Sebagaimana pula yang selama ini menjadi perdebatan di kalangan penulis senior atau yunior, politisi kawakan atau sekedar ngikut-ngikut, mereka semuanya berusaha membela mati-matiah seseorang yang dianggap sudah berjasa dan dianggap baik bagi mereka sehingga apapun yang dilakukannya selalu bernilai positif, meskipun dalamnya hati siapa yang tahu.
Begitu juga ketika menemui seseorang yang dibaca karakternya dianggap buruk, maka setiap langkah apapun yang dilakukan pastilah mengundang sentimen negatif. "jangan-jangan ini hanya trik, atau apalah yang tujuannya adalah sama sekali jauh dari mindset positif.
Tapi itulah manusia, dan itulah bahasa para politisi bagaimanapun juga posisi dan apapun agamanya kalau sudah menjadi "musuh" dalam politik ya harus ditumbangkan dan dikalahkan. Jangan diberi ampun. Berbeda dengan orang yang berusaha netral, mereka memandang semua capres/cawapres adalah orang yang baik. Sebagaimana mereka memandang semua manusia awalnya baik, sebagaimana tabiat awal mereka dilahirkan. Namun karena melihat rekam jejak "kotor" para politisi tersebut, maka sifat baik pun harus terbungkus oleh kain yang beraroma bangkai. Semua menjadi buruk.

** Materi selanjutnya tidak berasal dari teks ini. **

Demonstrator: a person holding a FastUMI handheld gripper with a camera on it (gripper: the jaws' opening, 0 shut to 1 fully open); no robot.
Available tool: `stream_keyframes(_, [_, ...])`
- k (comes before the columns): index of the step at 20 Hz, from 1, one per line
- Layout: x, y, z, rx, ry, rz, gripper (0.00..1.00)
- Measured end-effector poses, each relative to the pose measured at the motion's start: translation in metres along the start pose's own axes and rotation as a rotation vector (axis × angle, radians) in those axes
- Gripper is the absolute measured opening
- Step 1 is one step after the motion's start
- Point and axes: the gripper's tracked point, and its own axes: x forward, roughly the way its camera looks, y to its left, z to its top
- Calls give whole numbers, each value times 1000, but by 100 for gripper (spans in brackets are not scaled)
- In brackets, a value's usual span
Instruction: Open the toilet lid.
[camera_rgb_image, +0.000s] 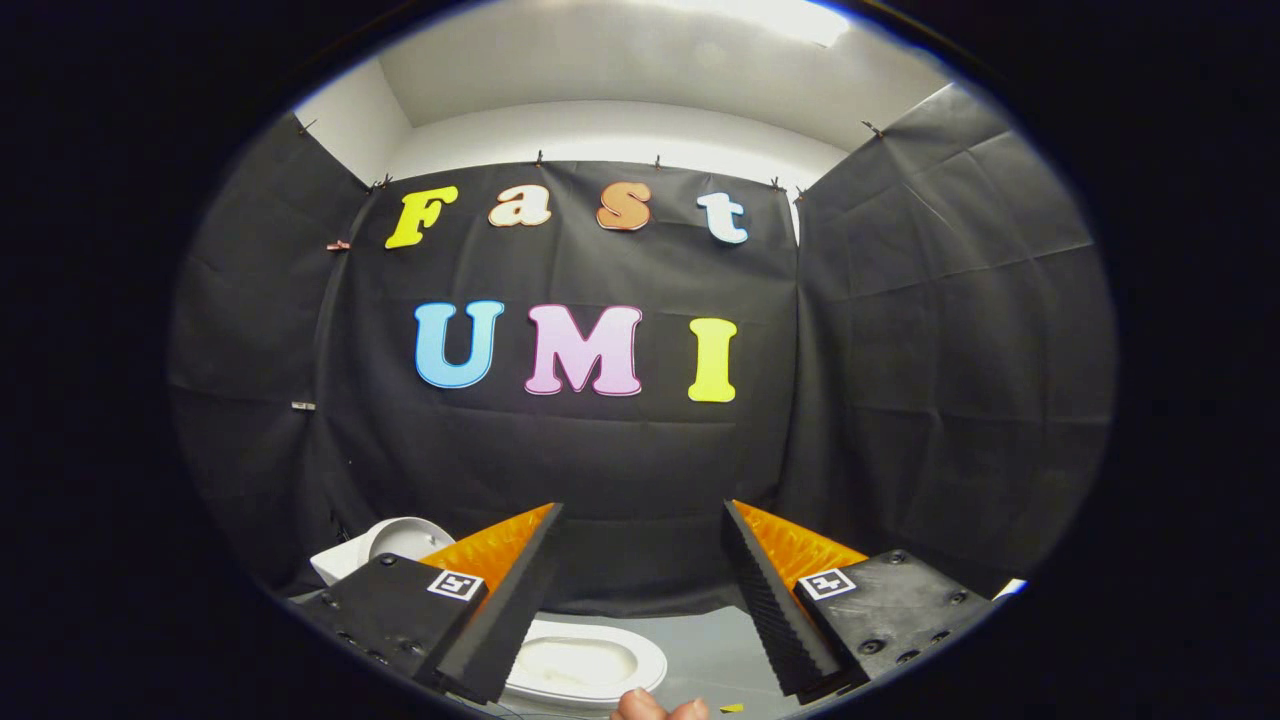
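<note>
Fingertips of somebody's hand (660, 708) sat nearest; my tool (640, 520) was spread wide, empty, with the toilet (585, 668) low at 6 o'clock.

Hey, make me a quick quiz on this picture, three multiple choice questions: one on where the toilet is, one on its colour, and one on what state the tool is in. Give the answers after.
1. Where is the toilet?
A. Low down between the two fingers of the tool, partly behind one of them.
B. Clamped at the fingertips.
C. Hung high on the cloth wall.

2. What colour is the toilet?
A. Black.
B. White.
C. Blue.

3. How does the tool stand?
A. Shut on the toilet.
B. Shut on nothing.
C. Open, fingers wide apart, holding nothing.

Answers:
1 A: its oval shows down near the fingers' bases.
2 B: all of its visible surface is white.
3 C: a wide gap separates the fingertips, with nothing gripped.
</note>
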Motion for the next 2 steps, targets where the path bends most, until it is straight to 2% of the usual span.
stream_keyframes(2, [-1, 1, 0, 15, 0, 0, 98])
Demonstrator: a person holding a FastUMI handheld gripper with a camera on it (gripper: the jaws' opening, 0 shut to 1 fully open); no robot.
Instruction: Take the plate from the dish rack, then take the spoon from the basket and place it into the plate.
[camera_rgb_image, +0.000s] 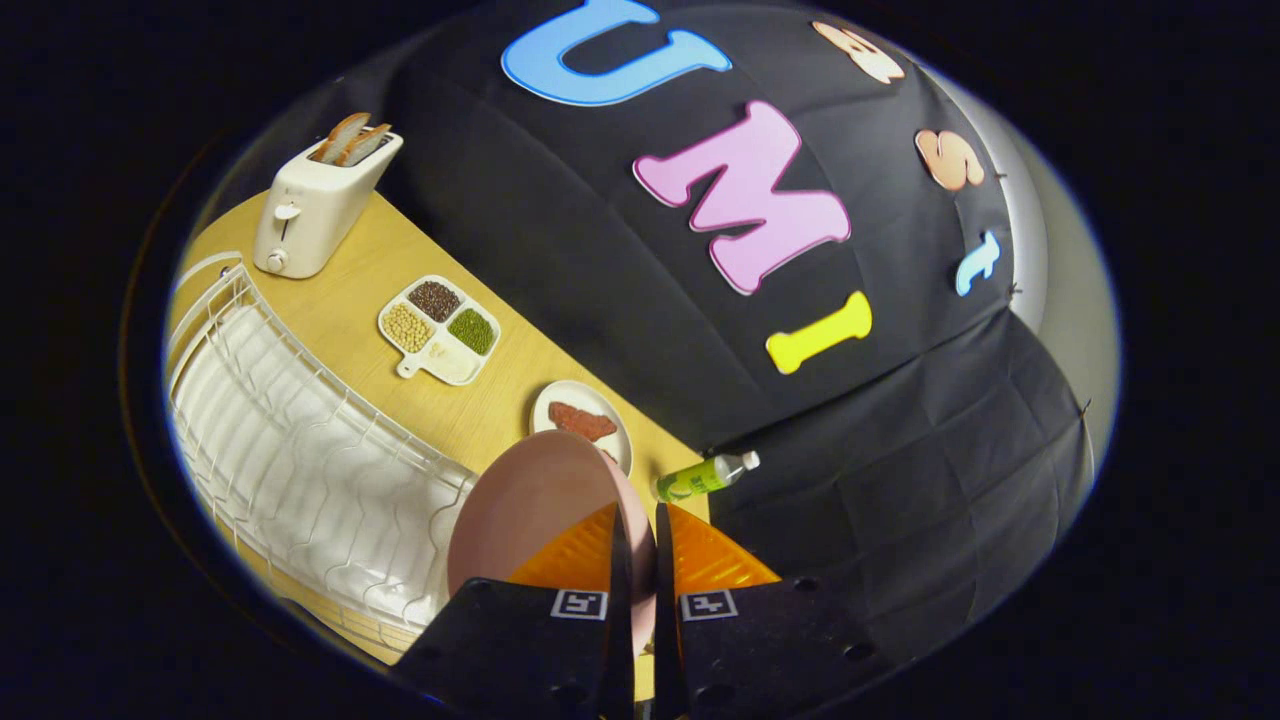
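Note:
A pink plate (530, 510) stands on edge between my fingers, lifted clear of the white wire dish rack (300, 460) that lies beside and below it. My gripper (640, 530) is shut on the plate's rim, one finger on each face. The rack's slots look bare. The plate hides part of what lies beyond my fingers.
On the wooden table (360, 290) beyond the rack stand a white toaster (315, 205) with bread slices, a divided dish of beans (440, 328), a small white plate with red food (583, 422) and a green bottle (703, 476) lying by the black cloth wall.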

Bahkan akibatnya, logika berfikir tak lagi dipakai secara jernih, obyektifitas semakin memudar dan tentu saja menjadikan stigma negatif menjadi senjata untuk mengalahkan dengan bagaimanapun caranya. Namun sayang sekali, dibagus-bagusin toh mereka adalah para politisi yang seringpula mereka menganggap para politisi itu seperti "pagi tempe sore menjadi kedelai", ya begitulah kata-katanya sulit dipercaya. Begitu pula ketika menjelek-jelekkan salah satu calon, meskipun menurut opini jelek, toh tujuan mereka pun hakekatnya baik. Tidak ada pemimpin yang ingin negaranya yang hancur. Dengan kata lain semua menghendaki negara ini menjadi maju dan sejahtera, dengan caranya masing-masing. Terserah merekalah karena mereka yang mempunyai strategi politik yang tentu saja tidak bisa dibaca oleh lawan politiknya.
Namun demikian, tatkala kita selalu mengatakan bahwa si A adalah tokoh yang pantas dimusuhi dan tak layak jadi presiden, toh jika Tuhan menghendaki mereka naik tahta, maka tak ada alasan lain ya harus menerima keberadan mereka. Tak perlu menentang dan menganggap pemilu dicurangi. Kecuali telah diketemukan indikasi kecurang seperti surat suara yang sudah tercoblos sebelum diadakan pemungutan suara.
Sekali lagi, siapapun yang akan menjadi presiden adalah figur dan tokoh yang terlahir dari generasi-generasi terbaik bangsa meski dengan beberapa kelemahannya. Karena tidak ada satupun manusia yang super dan tak memiliki kelemahan.
Sebagaimana jika kita mau melihat jejak demokrasi di Amerika, bangsa kulit putih Amerika menganggap bahwa keturunan Afrika tak berhak menjadi pemimpin di negara tersebut. Bahkan hak-hak mereka pun dikebiri sampai puncaknya ada desakan dan demonstrasi agar hak-hak berpolitik tidak terjadi diskriminasi. Ternyata usaha pun berhasil, Amerika pun tidak hanya dikelola oleh bangsa kulit putih, namun banyak pula bangsa kulit hitam yang ikut menyumbang kesuksesan bangsa Amerika. Dan bangsa-bangsa lain yang pernah merasakan konflik rasial.